### Assigned task
A faithful copy of the data below is required, leaving out every picture.

++++++++++++++++++++

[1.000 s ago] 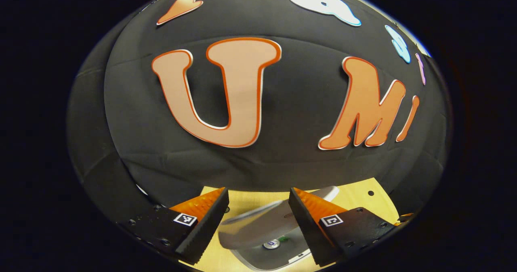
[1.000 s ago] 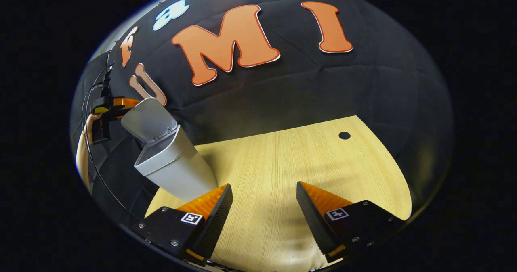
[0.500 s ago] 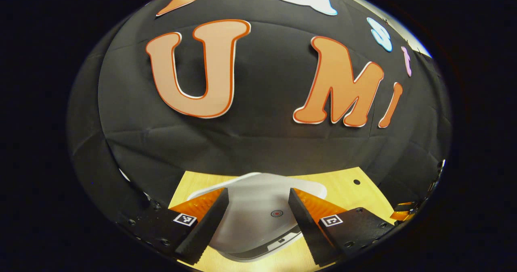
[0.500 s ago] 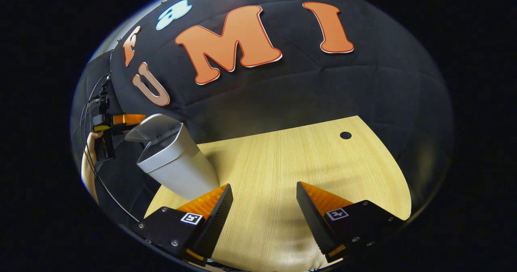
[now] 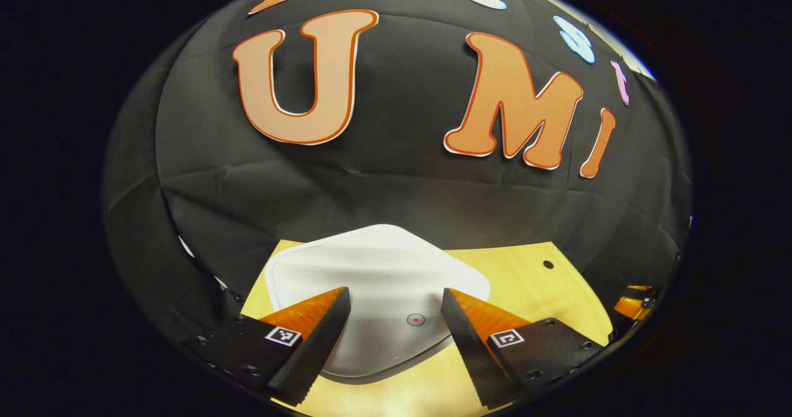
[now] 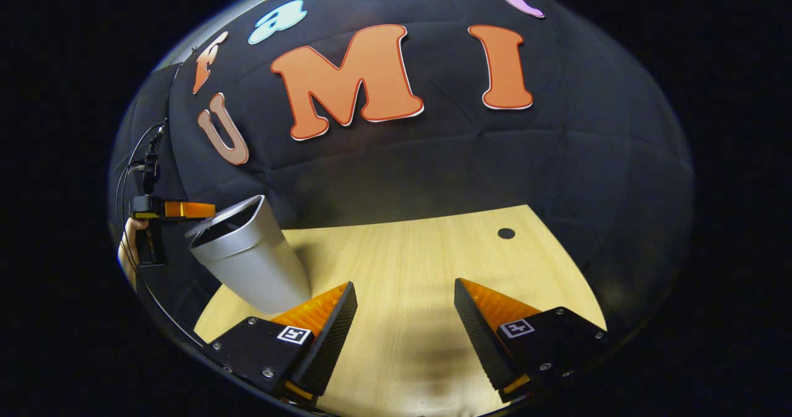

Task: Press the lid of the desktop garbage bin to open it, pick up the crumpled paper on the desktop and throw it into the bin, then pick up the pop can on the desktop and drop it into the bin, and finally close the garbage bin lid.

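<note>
The garbage bin [image 6: 247, 259] stands at the left of the right gripper view, near the left edge of the wooden desktop [image 6: 408, 262], leaning in the fisheye. In the left gripper view its pale lid [image 5: 371, 281] lies low in the centre of the frame, seen from above, with a small round red mark [image 5: 416, 320] toward its near edge. The left gripper [image 5: 396, 318] hangs over the lid, fingers spread wide and holding nothing; whether they touch the lid cannot be told. The right gripper [image 6: 405, 318], at lower centre of its view, also has its fingers well apart and empty above bare wood. A small dark hole [image 6: 506, 233] sits toward the desktop's far right.
</note>
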Demonstrator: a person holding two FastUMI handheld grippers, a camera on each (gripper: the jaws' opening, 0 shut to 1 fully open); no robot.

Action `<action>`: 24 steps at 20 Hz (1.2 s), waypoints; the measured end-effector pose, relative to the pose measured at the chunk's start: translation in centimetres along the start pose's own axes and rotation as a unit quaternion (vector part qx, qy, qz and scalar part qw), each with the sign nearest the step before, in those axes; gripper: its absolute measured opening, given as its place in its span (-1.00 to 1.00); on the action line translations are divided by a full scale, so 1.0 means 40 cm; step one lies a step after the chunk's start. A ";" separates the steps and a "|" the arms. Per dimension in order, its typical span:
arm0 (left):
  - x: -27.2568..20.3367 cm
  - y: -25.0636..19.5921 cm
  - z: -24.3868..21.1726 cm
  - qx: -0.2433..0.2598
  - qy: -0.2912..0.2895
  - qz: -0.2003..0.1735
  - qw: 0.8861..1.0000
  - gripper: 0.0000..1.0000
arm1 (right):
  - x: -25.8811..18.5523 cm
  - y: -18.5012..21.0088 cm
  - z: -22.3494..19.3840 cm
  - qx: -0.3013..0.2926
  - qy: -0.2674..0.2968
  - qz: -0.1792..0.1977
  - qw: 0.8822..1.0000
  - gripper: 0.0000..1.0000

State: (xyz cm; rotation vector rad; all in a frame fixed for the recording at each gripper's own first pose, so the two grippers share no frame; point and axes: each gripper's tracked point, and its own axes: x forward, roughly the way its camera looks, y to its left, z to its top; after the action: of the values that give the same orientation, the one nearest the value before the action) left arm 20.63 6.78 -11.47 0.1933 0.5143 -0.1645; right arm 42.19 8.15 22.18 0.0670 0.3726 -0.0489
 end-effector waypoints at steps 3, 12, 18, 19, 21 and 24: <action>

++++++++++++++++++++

### Your solution
[1.000 s ago] 
[1.000 s ago] 
[0.500 s ago] 
[0.500 s ago] 
[now] 
[now] 

Task: Press the lid of the desktop garbage bin to open it, pick up the crumpled paper on the desktop and throw it into the bin, then pick up the pop can on the desktop and drop it into the bin, and finally close the garbage bin lid.

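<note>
The garbage bin [image 6: 247, 259] stands at the left of the right gripper view, near the left edge of the wooden desktop [image 6: 408, 262], leaning in the fisheye. In the left gripper view its pale lid [image 5: 371, 281] lies low in the centre of the frame, seen from above, with a small round red mark [image 5: 416, 320] toward its near edge. The left gripper [image 5: 396, 318] hangs over the lid, fingers spread wide and holding nothing; whether they touch the lid cannot be told. The right gripper [image 6: 405, 318], at lower centre of its view, also has its fingers well apart and empty above bare wood. A small dark hole [image 6: 506, 233] sits toward the desktop's far right.
</note>
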Demonstrator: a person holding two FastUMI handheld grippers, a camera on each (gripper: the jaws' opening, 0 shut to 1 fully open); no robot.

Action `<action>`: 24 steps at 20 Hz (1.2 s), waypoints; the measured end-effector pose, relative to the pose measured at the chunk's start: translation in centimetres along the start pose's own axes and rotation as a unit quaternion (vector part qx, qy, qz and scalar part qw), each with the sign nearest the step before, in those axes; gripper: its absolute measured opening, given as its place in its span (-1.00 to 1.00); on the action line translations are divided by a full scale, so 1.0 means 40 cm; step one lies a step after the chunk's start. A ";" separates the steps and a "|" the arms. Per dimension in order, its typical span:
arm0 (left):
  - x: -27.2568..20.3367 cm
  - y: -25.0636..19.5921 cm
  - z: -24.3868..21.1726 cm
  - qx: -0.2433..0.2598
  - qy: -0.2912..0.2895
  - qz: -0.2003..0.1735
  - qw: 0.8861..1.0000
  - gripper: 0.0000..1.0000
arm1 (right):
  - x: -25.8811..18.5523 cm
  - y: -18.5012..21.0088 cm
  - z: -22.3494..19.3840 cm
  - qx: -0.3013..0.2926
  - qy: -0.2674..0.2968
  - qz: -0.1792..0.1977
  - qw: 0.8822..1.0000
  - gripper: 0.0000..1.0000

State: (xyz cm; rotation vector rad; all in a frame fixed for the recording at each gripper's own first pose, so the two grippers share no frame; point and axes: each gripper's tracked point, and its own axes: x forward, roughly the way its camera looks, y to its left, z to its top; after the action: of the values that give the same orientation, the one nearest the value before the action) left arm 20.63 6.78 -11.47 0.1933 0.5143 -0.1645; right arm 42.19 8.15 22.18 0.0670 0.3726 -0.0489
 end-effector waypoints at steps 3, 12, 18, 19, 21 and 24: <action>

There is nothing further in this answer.